De acordo com o presidente do Sistema Fecomércio-RR, Ademir dos Santos, “a melhora na economia e o aumento da geração de empregos aqui em Roraima devem estimular o aumento das vendas este ano, principalmente no setor de vestuários e acessórios, calçados, eletrônicos e perfumaria. Mas, o aumento dos preços dos produtos deve retrair uma melhora mais significativa para as vendas nessa data, que é considerada uma data importante para o comércio”, disse.
VAREJO
Conforme o presidente da CNC, José Roberto Tadros, a data 12 de junho é importante para o varejo e vai além do comércio de bens, impulsionando também o setor de serviços, como a cadeia de restaurantes, estética e outros, sendo um desafio extra enquanto a pandemia perdurar.

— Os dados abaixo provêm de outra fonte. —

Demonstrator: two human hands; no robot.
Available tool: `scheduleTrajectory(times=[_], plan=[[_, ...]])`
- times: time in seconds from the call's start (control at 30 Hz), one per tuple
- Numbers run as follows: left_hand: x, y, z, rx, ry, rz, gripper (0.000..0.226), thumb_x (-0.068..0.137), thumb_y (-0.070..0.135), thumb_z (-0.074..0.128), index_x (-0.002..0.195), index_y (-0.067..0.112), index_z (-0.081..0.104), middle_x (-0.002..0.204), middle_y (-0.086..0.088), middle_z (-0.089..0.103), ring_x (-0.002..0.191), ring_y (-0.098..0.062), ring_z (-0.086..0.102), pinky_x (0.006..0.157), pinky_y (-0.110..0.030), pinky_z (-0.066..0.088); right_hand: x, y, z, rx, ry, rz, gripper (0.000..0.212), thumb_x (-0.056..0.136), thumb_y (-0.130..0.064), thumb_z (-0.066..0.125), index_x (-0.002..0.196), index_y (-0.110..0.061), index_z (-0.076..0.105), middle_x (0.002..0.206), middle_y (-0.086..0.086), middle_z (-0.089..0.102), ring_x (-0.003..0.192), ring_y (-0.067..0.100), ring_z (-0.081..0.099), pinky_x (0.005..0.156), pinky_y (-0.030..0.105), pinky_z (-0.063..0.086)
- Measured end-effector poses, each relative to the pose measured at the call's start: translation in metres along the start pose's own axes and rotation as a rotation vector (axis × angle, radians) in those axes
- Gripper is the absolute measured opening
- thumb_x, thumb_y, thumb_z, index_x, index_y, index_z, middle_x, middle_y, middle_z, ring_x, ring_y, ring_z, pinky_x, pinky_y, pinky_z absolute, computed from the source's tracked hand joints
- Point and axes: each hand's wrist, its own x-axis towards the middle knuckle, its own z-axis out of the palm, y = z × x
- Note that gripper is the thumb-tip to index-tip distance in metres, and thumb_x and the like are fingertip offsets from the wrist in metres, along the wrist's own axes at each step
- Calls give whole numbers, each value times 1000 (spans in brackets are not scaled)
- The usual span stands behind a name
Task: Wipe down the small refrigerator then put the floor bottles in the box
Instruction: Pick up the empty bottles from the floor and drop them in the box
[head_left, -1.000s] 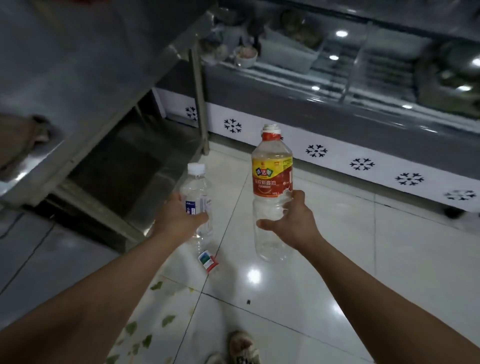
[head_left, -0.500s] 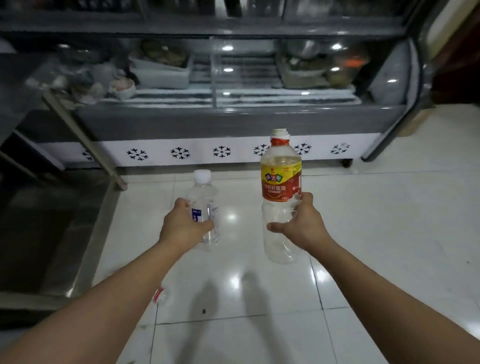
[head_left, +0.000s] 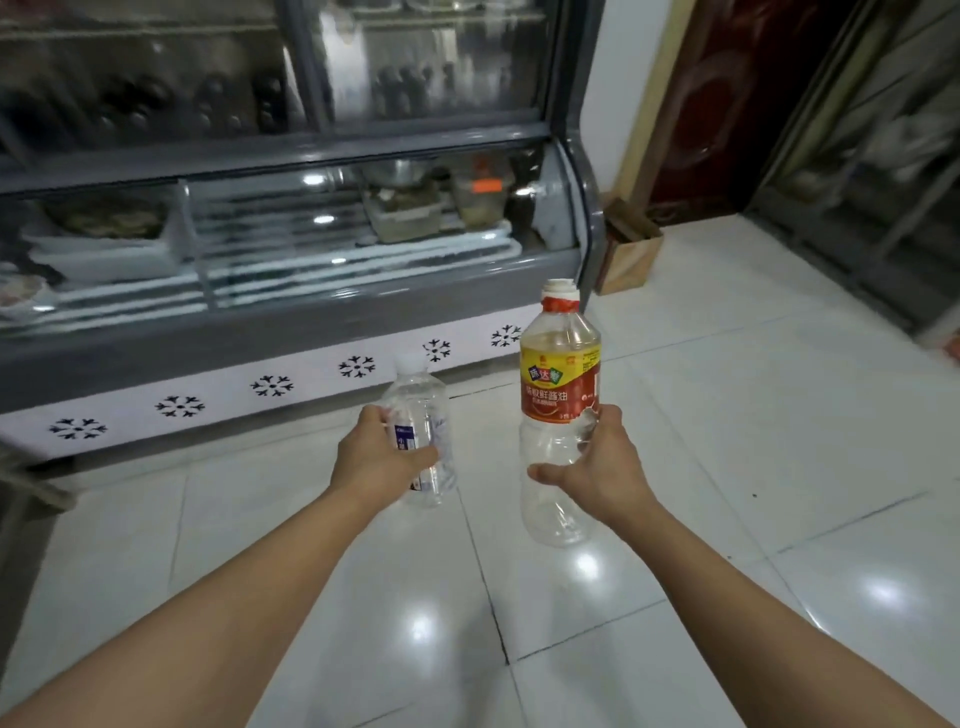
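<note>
My left hand (head_left: 376, 457) grips a small clear water bottle (head_left: 420, 410) with a white cap, held upright above the floor. A taller empty bottle (head_left: 560, 389) with a red and yellow label and a white cap stands upright in my right hand (head_left: 597, 470), which holds it around the clear lower half. Both bottles are at arm's length in the middle of the view. A brown cardboard box (head_left: 628, 249) stands open on the floor at the right end of the refrigerated display case (head_left: 291, 322).
The grey display case with glass front and snowflake-patterned white base fills the left and back. White glossy floor tiles (head_left: 727, 415) spread to the right. A dark red door (head_left: 727, 104) and metal shelving (head_left: 878, 171) stand at the far right.
The view has swung right along the display case; the steel table has left the frame and the cardboard box has come into view. Both hands keep the bottles upright.
</note>
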Motion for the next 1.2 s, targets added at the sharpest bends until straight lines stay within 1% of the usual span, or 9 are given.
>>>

“Enquanto a vacinação coletiva não acontecer, os números tendem a ser mais tímidos do que em anos anteriores, sobretudo acompanhando o desgaste econômico. A gente espera que os empreendedores do setor se mantenham atentos e criativos como têm sido durante todo esse tempo de isolamento, para não perder a chance de se aproximar do público com segurança. Em especial os que atuam com serviços, que também devem se atentar a promover ofertas atrativas”, avaliou.

SEGMENTOS
O carro-chefe das vendas no Brasil neste período é o segmento de vestuário, calçados e acessórios, que deve movimentar R$ 797 milhões, o equivalente a 44% do total. Em 2020, as lojas do ramo de vestuário amargaram perdas de 43% em relação à data de 2019.
Destacam-se ainda os ramos de utilidades domésticas e eletroeletrônicos (R$ 291,8 milhões), hiper e supermercados (R$ 204,1 milhões) e farmácias, perfumarias e lojas de cosméticos (R$ 168,6 milhões). Somente no primeiro segmento é esperada uma variação negativa em relação a 2019, de -1,3%.
ALTA
Com a desvalorização cambial no primeiro trimestre deste ano, os produtos tipicamente mais demandados nesta época apresentam alta no preço, sendo 3,9% a mais desde 2017.
Neste contexto entram as flores (+18,8%), joias e bijuterias (+17,6%) e os relógios de pulso (+10,3%).
Em contrapartida, sete itens pesquisados deverão estar mais baratos do que no mesmo período do ano passado, com destaque para os serviços de hospedagem (-7,6%), livros (-5,8%) e artigos de maquiagem (-3,9%).